Step by step solution

01

(Geometric Series Probability Formula)

Suppose that a game-playing process continues until a specific event (team A or B wins \(i\) games) occurs. A geometric distribution models the number of trials required for the first successful event (winning \(i\) games) to occur. The probability mass function for a geometric random variable X is given by: \(P(X = k) = p(1-p)^{k-1}\), where k is the number of trials required and p is the probability of success (in this case, team A winning a game).
02

(Expected Value Formula)

The expected value for the geometric random variable can be calculated by the formula: \(E[X]=\sum_{k=1}^{\infty} kP(X=k) = \sum_{k=1}^{\infty} kp(1-p)^{k-1}\). For our problem, the sum has to be modified to include only scenarios where team A or B has won \(i\) games. (a) \(i=2\):
03

(Calculate the Expected Number of Games for i = 2)

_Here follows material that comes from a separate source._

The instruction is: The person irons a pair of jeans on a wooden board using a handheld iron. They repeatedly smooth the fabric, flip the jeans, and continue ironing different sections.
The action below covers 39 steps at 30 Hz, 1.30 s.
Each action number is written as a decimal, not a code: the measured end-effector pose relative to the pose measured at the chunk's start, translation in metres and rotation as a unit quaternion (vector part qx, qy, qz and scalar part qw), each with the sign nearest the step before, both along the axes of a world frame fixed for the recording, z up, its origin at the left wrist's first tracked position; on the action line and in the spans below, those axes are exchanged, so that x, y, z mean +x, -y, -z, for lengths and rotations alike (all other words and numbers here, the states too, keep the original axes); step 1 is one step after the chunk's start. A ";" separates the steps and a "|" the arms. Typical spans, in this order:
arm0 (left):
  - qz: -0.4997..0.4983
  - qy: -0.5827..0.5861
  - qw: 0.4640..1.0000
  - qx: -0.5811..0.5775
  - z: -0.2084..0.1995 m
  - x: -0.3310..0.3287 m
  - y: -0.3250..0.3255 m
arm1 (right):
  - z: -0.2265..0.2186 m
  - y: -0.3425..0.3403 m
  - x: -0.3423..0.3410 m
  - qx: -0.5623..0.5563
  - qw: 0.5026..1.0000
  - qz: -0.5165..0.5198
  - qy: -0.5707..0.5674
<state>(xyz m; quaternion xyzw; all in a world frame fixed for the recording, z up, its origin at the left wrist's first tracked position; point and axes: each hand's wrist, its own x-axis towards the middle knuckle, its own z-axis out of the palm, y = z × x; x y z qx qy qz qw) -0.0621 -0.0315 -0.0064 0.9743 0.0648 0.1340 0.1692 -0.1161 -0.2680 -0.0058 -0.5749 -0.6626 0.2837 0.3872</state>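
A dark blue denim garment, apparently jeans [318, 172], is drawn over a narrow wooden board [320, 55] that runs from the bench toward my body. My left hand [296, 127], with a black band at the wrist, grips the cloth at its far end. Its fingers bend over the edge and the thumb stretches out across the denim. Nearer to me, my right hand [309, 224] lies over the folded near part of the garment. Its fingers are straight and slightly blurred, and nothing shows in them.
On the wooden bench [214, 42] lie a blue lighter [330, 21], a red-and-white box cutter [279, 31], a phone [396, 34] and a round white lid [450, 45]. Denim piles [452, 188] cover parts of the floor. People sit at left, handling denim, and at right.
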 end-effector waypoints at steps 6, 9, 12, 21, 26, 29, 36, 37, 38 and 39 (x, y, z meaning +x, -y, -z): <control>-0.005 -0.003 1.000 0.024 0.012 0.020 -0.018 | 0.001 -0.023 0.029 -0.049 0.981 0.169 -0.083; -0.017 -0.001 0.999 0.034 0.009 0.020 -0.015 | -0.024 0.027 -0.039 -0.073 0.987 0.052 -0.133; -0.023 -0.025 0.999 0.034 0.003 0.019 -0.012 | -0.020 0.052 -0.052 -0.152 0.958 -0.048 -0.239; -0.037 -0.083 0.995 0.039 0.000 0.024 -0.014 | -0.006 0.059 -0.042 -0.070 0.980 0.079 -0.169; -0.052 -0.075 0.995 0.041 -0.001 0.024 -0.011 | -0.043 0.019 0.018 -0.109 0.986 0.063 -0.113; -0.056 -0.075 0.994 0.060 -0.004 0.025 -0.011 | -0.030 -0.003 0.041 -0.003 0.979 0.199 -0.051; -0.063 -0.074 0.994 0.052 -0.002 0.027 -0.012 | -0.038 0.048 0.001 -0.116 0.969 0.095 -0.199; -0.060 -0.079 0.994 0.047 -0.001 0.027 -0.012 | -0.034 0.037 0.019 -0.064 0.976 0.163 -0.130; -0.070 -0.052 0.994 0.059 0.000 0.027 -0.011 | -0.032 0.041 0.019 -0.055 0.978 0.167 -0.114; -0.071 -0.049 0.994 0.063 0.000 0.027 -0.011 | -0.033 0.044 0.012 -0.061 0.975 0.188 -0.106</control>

For the game series to end with either team A or B winning 2 games, the possible lengths of the series are 2, 3, or 4 games. Let's find the probabilities for each of these scenarios and calculate their weighted sum. - Length 2: The probability that team A wins both games is \(p^2\). The probability that team B wins both games is \((1-p)^2\). Thus, the probability of the series ending with two games is \(p^2+(1-p)^2\). The expected number of games for this scenario is \(2(p^2+(1-p)^2)\). - Length 3: The probability that team A wins two games and then team B wins one game is \(p^2(1-p)\), and vice versa, is \((1-p)^2p\). Thus, the probability of the series ending with three games is \(2p^2(1-p)\). The expected number of games for this scenario is \(3(2p^2(1-p))\). - Length 4: The probability that team A wins two games, then team B wins two games is \(p^2(1-p)^2\), and vice versa, is \((1-p)^2p^2\). Thus, the probability of the series ending with four games is \(2p^2(1-p)^2\). The expected number of games for this scenario is \(4(2p^2(1-p)^2)\). The total expected number of games for the case when \(i=2\) is given by the sum of these three expected values: \(E[X] = 2(p^2+(1-p)^2) + 3(2p^2(1-p)) + 4(2p^2(1-p)^2)\). (b) \(i=3\):
04

(Calculate the Expected Number of Games for i = 3)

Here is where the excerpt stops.